You will write a 3 page paper (double-spaced) relating the topics in two papers from the literature.  The two papers will be selected from the following list of pairs. If you would like to write on a topic that does not appear below, let us know and we can help you pick papers.

 Your paper should compare and contrast the problems being addressed and the solutions offered.  Your paper must be more than just a summary of the two papers.  Three pages is not a lot of space, so we ask that you focus on just three points of contrast or comparison (and not less).  

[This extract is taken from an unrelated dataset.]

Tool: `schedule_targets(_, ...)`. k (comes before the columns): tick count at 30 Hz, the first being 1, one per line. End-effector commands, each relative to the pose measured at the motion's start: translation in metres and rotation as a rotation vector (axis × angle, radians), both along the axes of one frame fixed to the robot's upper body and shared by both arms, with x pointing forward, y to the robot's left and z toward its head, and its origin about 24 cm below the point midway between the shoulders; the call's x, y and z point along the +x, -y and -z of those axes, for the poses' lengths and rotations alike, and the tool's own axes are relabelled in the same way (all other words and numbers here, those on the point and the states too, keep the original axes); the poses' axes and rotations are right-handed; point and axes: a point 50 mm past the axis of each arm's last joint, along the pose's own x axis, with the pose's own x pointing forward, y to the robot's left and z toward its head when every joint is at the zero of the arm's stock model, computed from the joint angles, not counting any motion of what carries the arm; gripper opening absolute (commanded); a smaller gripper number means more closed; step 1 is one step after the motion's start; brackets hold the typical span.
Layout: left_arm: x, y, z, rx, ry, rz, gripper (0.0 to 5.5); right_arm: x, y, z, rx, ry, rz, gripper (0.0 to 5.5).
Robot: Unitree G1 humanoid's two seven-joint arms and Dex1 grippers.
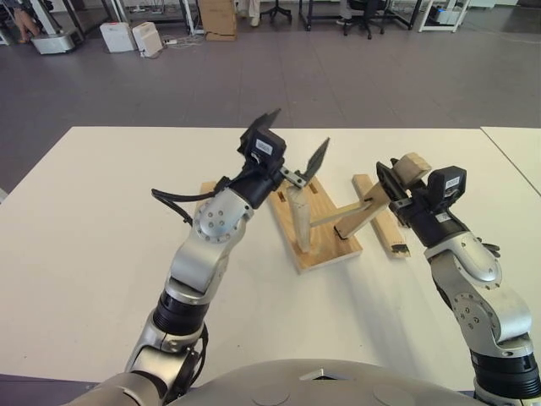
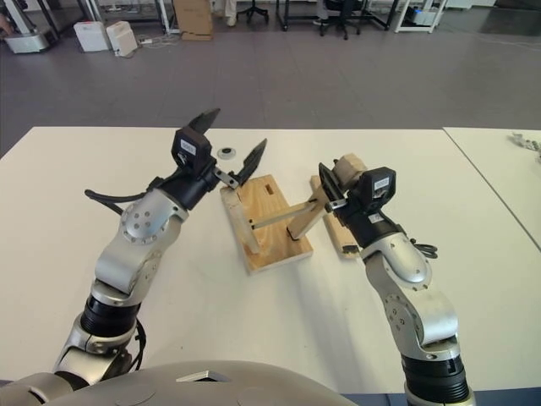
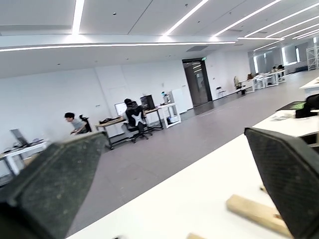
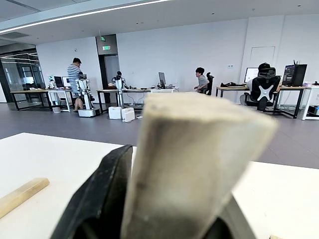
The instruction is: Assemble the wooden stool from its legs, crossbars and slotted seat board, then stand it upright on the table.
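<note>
The slotted seat board (image 1: 334, 252) lies flat in the middle of the table. One wooden leg (image 1: 300, 218) stands on it, tilted, and a thin crossbar (image 1: 325, 218) joins it to a second leg (image 1: 365, 210). My right gripper (image 1: 401, 181) is shut on the upper end of that second leg (image 4: 189, 159), which slants down toward the board. My left gripper (image 1: 292, 142) hangs open just above the standing leg, its fingertips (image 3: 286, 174) wide apart with nothing between them. Another wooden piece (image 1: 387, 228) lies flat on the table, under the held leg.
A small round grey disc (image 2: 226, 152) rests on the table behind the board. A second table's edge (image 1: 516, 148) is at the far right. Bare tabletop stretches to the left and along the front.
</note>
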Motion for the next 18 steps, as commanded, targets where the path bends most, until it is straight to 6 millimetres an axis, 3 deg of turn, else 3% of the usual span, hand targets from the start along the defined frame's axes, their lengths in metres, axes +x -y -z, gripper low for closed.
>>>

There will be three milestones related to the overall writing assignment.  The purpose of the milestones is to encourage (read: force) you to start working on it early.  The milestones are:

  • (2 point) The choice of topic from the list below, due Thursday, July 27 (Week 4)
  • (4 points) A half-page summary of each paper, one page total, due Thursday, August 17th (Week 7).
  • (4 points) A list of three points of comparison or contrast, 1 or 2 complete sentences EACH, due Tuesday, September 5 (Week 10). 
  • (15 points) Final Paper, 3 pages, due Thursday, September 14 (Week 11). 

The final draft is due at the end of the course. 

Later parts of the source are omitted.